Search code examples
rexportquotesfoxprovisual-foxpro

Copy to without quotes


I have a large dataset in dbf file and would like to export it to the csv type file. Thanks to SO already managed to do it smoothly.

However, when I try to import it into R (the environment I work) it combines some characters together, making some rows much longer than they should be, consequently breaking the whole database. In the end, whenever I import the exported csv file I get only half of the db. Think the main problem is with quotes in string characters, but specifying quote="" in R didn't help (and it helps usually).

I've search for any question on how to deal with quotes when exporting in visual foxpro, but couldn't find the answer. Wanted to test this but my computer catches error stating that I don't have enough memory to complete my operation (probably due to the large db).

Any helps will be highly appreciated. I'm stuck with this problem on exporting from the dbf into R for long enough, searched everything I could and desperately looking for a simple solution on how to import large dbf to my R environment without any bugs.

(In R: Checked whether have problems with imported file and indeed most of columns have much longer nchars than there should be, while the number of rows halved. Read the db with read.csv("file.csv", quote="") -> didn't help. Reading with data.table::fread() returns error

Expected sep (',') but '0' ends field 88 on line 77980:

But according to verbose=T this function reads right number of rows (read.csv imports only about 1,5 mln rows)
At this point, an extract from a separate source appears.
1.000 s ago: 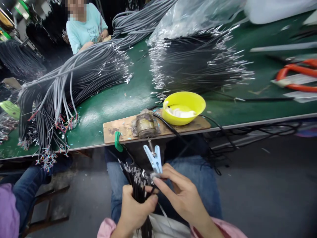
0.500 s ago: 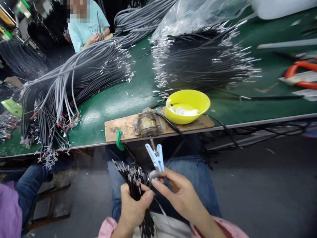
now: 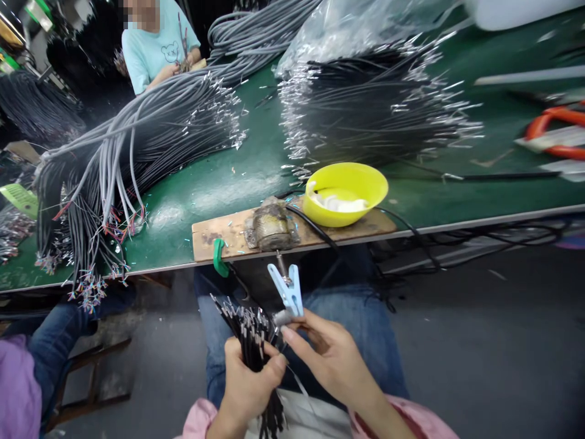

Count of eol after first data row: 2811729 Subtracted 1 for last eol and any trailing empty lines, leaving 2811728 data rows


Solution

  • You might have to write code to do the export, rather than simply using the COPY TO ... DELIMITED command.

    SELECT thedbf
    mfld_cnt = AFIELDS(mflds)
    
    fh = FOPEN(m.filename, 1)
    
    SCAN
    
      FOR aa = 1 TO mfld_cnt
        mcurfld = 'thedbf.' + mflds[aa, 1]
        mvalue = &mcurfld
        ** Or you can use:
        mvalue = EVAL(mcurfld)
    
        ** manipulate the contents of mvalue, possibly based on the field type
        DO CASE
          CASE mflds[aa, 2] = 'D'
            mvalue = DTOC(mvalue)
    
            CASE mflds[aa, 2] $ 'CM'
              ** Replace characters that are giving you problems in R
              mvalue = STRTRAN(mvalue, ["], '')
    
            OTHERWISE
              ** Etc.
        ENDCASE
    
        = FWRITE(fh, mvalue)
        IF aa # mfld_cnt
          = FWRITE(fh, [,])
        ENDIF
    
      ENDFOR
    
      = FWRITE(fh, CHR(13) + CHR(10))
    ENDSCAN
    = FCLOSE(fh)
    

    Note that I'm using [ ] characters to delimit strings that include commas and quotation marks. That helps readability.